Since 1984 there have been many significant milestones. Here are some of them:

  • The gaps in Olympic event parity are filled. (Women’s 5000 and 10,000 meters added in 1988, pole-vault in 2000 and steeplechase in 2008.)

  • 1987 New York City Marathon: Brit Priscilla Welch wins the women’s open division at age 42, six years after giving up smoking and embarking on a jogging program.

  • 1989 USA 24-hour Championship; Ann Trason becomes the first woman to win a USA National Championship outright, beating the next man by over 4 miles.

  • 1992 Olympics in Barcelona: Yuko Arimori becomes the first Japanese woman to win an Olympic T&F medal for Japan in 64 years with her silver medal behind the Russian, Valentina Yegerova. She becomes one of Japan’s most popular celebrities. Her feats herald a period of domination on the world marathon scene by Japanese women.

  • 1992 Olympics Barcelona: Hassiba Boulmerka of Algeria angers Muslim fundamentalists for competing. Wearing typical running attire, she is accused of displaying her naked body and threatened with stoning. Undeterred she becomes the first Algerian woman to win a gold medal (1500 m).

  • 1994: Publicly struggling with her weight and fitness for years popular show host and trend-setter, Oprah, trains for and runs a marathon.

  • 1996 Atlanta Olympics: Fatuma Roba, an Ethiopian woman, becomes the first African woman to win the Olympic marathon, just weeks after an appendectomy, emulating the feats of her most famous countryman, Abebe Bikile. She goes on to win the Boston Marathon in the next three successive years.

  • 2001 Berlin Marathon: Naoko Takahashi of Japan, Gold medalist of the 2000 Sydney Olympics, runs 2:19:46 to become the first woman to break 2.20 for the marathon. Other women quickly follow suit.

  • 2003 London Marathon: Brit Paula Radcliffe breaks her own world record with 2:15:25. Since 1955 the women’s marathon world record has improved by over 60%, while the men’s has improved by just 18%.

  • 2008 Olympics in Beijing: A 38-year-old woman, Constantina Dita-Tomescu from Romania, becomes the oldest competitor, man or woman, to win an Olympic gold medal in distance running.

  • Women’s marathon participation in the USA goes from 10.5% of the field in 1980 to 40% in 2006. (Running USA.)

  • By 2018, 50.24% of runners worldwide are female, the first time in history that the number of female runners surpasses males. (International Institute for Race Medicine.)

L to R: Ann Trason, Hassiba Boulmerka, Constantina Tomescu Dita, Yuko Arimori, Priscilla Welch, Fatuma Roba, Naoko Takahashi, Paula Radcliffe.

I can remember how proud I was that day in 1984 as I lined up on the track at Santa Monica College, next to the likes of Grete Waitz, Ingrid Kristiansen, Joan Benoit, Rosa Mota, Priscilla Welch, Jacqueline Gareau, Anne Audain and Julie Brown. I was proud to be an Olympian, but it was much more than that: I was a marathon runner and the women I stood beside on the start line were not just my competitors but my comrades who had played their part in getting us here. We were not just representing ourselves or our respective countries but all women, those brave ones who had gone before us, and the many who would follow. We were making history and we knew it.
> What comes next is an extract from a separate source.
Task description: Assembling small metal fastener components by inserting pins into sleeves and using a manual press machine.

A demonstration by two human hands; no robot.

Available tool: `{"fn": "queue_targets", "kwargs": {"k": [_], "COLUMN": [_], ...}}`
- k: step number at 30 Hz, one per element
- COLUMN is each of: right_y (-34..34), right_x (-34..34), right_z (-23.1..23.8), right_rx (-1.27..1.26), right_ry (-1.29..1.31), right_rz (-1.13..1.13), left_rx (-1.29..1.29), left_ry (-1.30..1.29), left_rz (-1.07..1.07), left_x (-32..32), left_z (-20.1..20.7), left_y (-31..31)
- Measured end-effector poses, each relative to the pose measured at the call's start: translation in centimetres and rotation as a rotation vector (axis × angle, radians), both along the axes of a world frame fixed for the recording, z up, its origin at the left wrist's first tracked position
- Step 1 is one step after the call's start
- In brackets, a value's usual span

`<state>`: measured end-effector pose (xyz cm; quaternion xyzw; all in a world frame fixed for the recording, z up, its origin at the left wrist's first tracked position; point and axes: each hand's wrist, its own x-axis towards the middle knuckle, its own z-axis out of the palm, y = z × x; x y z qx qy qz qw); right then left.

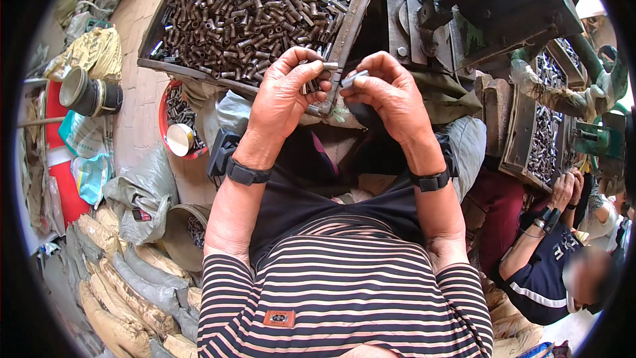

For the first time ever, eighty-eight years after Melpomene’s unwelcome Olympic run, about fifty women strode, uteri intacti, through the open gates to finish a marathon inside the Olympic Stadium, their efforts celebrated, their names officially recorded. Woman, as distance runner, had long ago arrived ahead of her time - now the world had finally caught up with her.


Yes, I am proud to boast: August 5th 1984, Los Angeles - I was there!